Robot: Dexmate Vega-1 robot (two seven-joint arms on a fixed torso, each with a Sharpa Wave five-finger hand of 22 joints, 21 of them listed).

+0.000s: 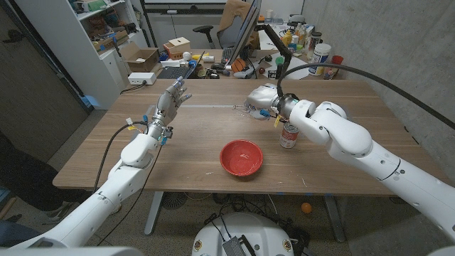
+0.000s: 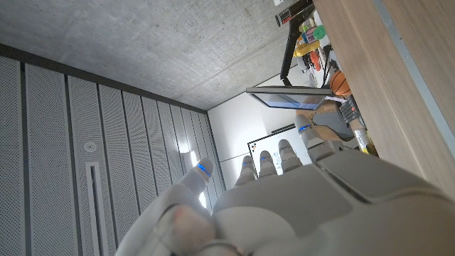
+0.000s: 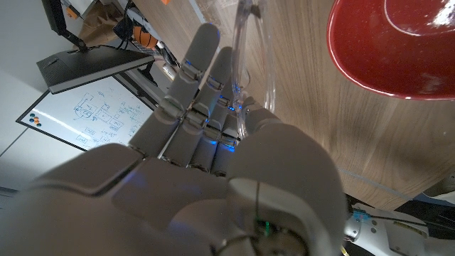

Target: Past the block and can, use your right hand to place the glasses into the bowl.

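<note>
Wooden table (image 1: 192,135) under you carries the red bowl (image 1: 241,157); beyond the bowl your right hand (image 1: 261,95) pinches the clear glasses (image 3: 250,50), fingers pressed together around the frame; the can (image 1: 288,135) stands right of the bowl; your left hand (image 1: 168,104), left of the bowl, is raised with fingers spread.

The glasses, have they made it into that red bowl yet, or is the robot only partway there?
Partway. Done: the right robot hand has reached past the can and, in the right wrist view, its fingers are closed on the clear glasses. In hand: the glasses, near the table's far side. Left: carrying them to the red bowl, which looks empty, and letting go.
</note>
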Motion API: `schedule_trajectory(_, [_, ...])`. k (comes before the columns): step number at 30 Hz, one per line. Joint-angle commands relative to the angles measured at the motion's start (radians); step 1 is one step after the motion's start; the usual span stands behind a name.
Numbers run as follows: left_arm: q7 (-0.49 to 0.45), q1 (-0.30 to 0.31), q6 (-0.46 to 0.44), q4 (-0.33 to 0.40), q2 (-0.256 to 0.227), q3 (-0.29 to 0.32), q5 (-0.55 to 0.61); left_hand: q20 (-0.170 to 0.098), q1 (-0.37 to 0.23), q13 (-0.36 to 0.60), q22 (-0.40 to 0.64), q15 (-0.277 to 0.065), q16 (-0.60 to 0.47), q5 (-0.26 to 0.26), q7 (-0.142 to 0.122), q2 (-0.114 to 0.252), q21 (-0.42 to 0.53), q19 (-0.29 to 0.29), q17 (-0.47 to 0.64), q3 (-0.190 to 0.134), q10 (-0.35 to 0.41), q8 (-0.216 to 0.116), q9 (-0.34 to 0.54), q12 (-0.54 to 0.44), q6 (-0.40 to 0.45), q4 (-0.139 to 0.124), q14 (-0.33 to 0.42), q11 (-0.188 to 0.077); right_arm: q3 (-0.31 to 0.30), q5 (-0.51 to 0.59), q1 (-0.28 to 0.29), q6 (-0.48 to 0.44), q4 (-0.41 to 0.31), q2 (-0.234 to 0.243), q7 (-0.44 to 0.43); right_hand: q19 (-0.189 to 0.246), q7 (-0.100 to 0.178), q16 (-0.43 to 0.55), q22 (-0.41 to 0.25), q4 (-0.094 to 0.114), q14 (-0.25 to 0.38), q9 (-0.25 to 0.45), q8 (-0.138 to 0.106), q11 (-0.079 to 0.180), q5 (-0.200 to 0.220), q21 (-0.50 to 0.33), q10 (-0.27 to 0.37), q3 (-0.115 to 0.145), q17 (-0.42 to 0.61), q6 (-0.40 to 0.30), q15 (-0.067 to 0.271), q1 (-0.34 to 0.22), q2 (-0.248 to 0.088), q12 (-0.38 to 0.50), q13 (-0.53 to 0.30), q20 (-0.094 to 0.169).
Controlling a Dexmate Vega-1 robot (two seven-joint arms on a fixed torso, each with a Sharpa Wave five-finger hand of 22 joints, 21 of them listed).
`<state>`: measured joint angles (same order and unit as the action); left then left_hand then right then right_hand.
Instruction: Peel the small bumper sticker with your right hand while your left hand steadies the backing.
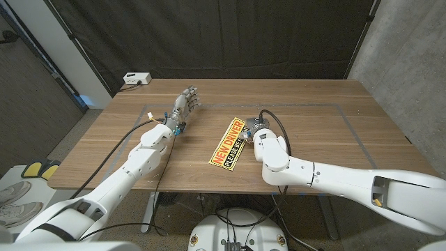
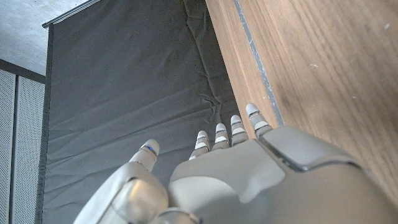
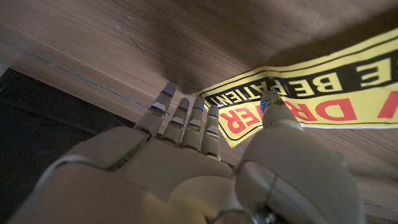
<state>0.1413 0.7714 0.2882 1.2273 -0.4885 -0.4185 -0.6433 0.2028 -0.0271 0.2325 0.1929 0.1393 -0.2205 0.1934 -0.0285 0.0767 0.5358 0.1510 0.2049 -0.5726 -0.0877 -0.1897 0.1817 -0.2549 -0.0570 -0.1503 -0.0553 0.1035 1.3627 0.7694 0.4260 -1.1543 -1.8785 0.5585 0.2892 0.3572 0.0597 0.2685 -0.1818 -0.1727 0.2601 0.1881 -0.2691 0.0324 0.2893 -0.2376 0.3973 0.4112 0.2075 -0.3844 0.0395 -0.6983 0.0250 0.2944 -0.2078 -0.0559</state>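
Left to right across the wooden counter [image 1: 313,132]: the left hand [image 1: 185,103] stands well apart from the sticker, fingers [image 2: 239,124] spread and released, holding nothing. The small bumper sticker [image 1: 229,142], yellow with red and black lettering, lies flat near the counter's middle. The right hand [image 1: 259,130] sits at the sticker's far end; its thumb tip rests on the printed face while the other fingers [image 3: 186,115] reach out beside the edge, with no corner visibly lifted, so nothing is yet pinched. Likely risk: with the backing unsteadied by the left hand, any pull at the edge would slide or lift the whole sheet rather than separate the sticker. No containers are present; a white box [image 1: 136,79] sits at the far left corner.
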Motion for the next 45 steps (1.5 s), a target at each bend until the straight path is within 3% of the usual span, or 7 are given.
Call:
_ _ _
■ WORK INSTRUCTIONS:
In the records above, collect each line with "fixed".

■ WRITTEN SOLUTION:
Robot: Dexmate Vega-1 robot (two seven-joint arms on a fixed torso, each with a Sharpa Wave five-finger hand of 22 joints, 21 of them listed).
Controlling a Dexmate Vega-1 robot (two seven-joint arms on a fixed torso, each with a Sharpa Wave five-finger hand of 22 joints, 21 of them listed).

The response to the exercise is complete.